A hummingbird whistled shrilly past. Thomas Steele stirred, looked up and caught her watching him. His gaze locked on her mouth. Darn him. Was she so transparent?
“Have a boyfriend?” he asked.
“What business is that of yours?”
“You flung around accusations about my social life. Turnabout’s fair play. I’ll bet you don’t. You’d scare off any sane man.”
“Do I scare you?”
“Nothing scares me anymore.”
“What used to scare you?”
He looked down at the juice bottle in his hands. “Nothing. Where’s Davy?”
“Trailing the squirrel. Don’t worry. I’ve been keeping an eye on him while you slept.”
“I wasn’t sleeping.”
“You lie about everything, don’t you?”
“Do you have a trust fund or something?”
“What kind of question is that?”
“I’m trying to figure out how you live. No one could support herself with these so-called tours.”
“Wait until you get your bill.”
“You can’t have many repeat customers. People don’t care to be lectured to, made fun of, or told they’re liars.”
“Have I hurt your feelings?” she asked lightly.
“Would you care?”
“No.” Maybe poking and prodding him would dislodge his mask. She wanted the real Thomas Steele to stand up.
“Why do I have the distinct impression you want me to lose my temper, Ms. Lassiter?”
“Are you in the habit of losing your temper, Mr. Steele?”
“I don’t lose my temper.”
“Everyone loses their temper. Do you become violent when you lose yours?”
“Are you deliberately irritating me to see if I’ll get mad enough to haul off and slug you?” he asked slowly.
“Will you?”
He gave her a long look. “Don’t you think finding out might be a little on the dangerous side?”
“For me? Or for Davy?” After the episode at the river, this man held no terrors for her. He’d fallen, gotten soaked and miserable, and almost lost his fishing rod. He could have blamed Davy for his mishap. Instead he’d lashed out at Cheyenne. That kind of anger grew out of fear. Fear over Davy’s safety.
Thomas Steele exhaled impatiently. “I admit the boy and I aren’t close. My family isn’t exactly your apple pie kind of family, but no one is harming Davy. He’s fine.”
“He’s not fine. He needs parents.”
“I can’t do anything about that, and I doubt it’s true. These days, children are raised by employees and by television. They do fine. Just because your father tucked you in at night doesn’t mean every kid needs that.”

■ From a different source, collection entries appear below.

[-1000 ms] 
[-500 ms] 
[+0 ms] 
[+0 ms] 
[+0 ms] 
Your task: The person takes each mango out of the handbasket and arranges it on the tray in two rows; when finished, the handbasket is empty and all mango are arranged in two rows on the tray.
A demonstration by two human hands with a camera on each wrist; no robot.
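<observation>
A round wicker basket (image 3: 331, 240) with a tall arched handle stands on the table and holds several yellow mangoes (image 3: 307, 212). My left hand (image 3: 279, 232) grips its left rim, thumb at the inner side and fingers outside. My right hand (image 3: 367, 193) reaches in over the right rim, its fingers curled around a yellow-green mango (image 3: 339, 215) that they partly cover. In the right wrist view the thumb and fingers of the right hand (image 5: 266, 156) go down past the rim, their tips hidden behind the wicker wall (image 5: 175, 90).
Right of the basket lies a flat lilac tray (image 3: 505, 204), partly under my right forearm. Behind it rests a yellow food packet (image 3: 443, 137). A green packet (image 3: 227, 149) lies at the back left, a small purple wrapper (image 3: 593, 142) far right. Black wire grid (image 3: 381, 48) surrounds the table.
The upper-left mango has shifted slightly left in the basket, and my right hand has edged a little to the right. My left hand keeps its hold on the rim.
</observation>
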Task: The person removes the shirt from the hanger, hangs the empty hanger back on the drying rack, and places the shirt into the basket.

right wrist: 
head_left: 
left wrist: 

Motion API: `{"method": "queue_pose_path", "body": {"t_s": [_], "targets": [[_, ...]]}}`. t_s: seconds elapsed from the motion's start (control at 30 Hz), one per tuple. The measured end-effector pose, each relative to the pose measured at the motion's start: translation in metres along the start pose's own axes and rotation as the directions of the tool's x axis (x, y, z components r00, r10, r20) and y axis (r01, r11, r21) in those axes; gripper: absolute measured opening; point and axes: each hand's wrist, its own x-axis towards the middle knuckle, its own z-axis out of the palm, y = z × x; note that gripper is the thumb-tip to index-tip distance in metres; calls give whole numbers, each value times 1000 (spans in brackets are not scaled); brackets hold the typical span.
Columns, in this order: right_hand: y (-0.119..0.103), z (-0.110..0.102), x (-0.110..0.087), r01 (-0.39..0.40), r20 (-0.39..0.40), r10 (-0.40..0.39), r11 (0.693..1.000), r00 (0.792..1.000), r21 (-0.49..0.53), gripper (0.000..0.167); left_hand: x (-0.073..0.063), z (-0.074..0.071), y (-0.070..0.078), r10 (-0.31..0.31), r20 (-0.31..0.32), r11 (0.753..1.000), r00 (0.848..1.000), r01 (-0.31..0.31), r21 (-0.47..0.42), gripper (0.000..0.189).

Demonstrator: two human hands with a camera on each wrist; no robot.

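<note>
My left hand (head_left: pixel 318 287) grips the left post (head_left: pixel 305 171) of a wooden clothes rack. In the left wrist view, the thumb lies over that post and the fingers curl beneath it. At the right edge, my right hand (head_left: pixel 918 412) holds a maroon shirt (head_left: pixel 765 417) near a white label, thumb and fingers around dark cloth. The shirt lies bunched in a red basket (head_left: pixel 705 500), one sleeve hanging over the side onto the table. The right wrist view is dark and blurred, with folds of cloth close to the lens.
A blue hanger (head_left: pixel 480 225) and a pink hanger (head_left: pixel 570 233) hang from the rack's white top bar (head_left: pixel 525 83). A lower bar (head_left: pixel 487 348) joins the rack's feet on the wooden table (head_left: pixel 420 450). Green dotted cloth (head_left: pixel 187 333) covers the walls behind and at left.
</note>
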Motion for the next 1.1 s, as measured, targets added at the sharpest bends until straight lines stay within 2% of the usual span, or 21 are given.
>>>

“I know he’s lost his parents, but a child needs someone who cares about him.” Cheyenne made a snap decision to tell him a little about herself. “My father didn’t tuck me in. At first he was off rodeoing, then he was just—off. I was ten the last time I saw him.”
“Is that why you hate men? Because you hate your father for abandoning you?”
“I don’t hate men and I don’t hate my father.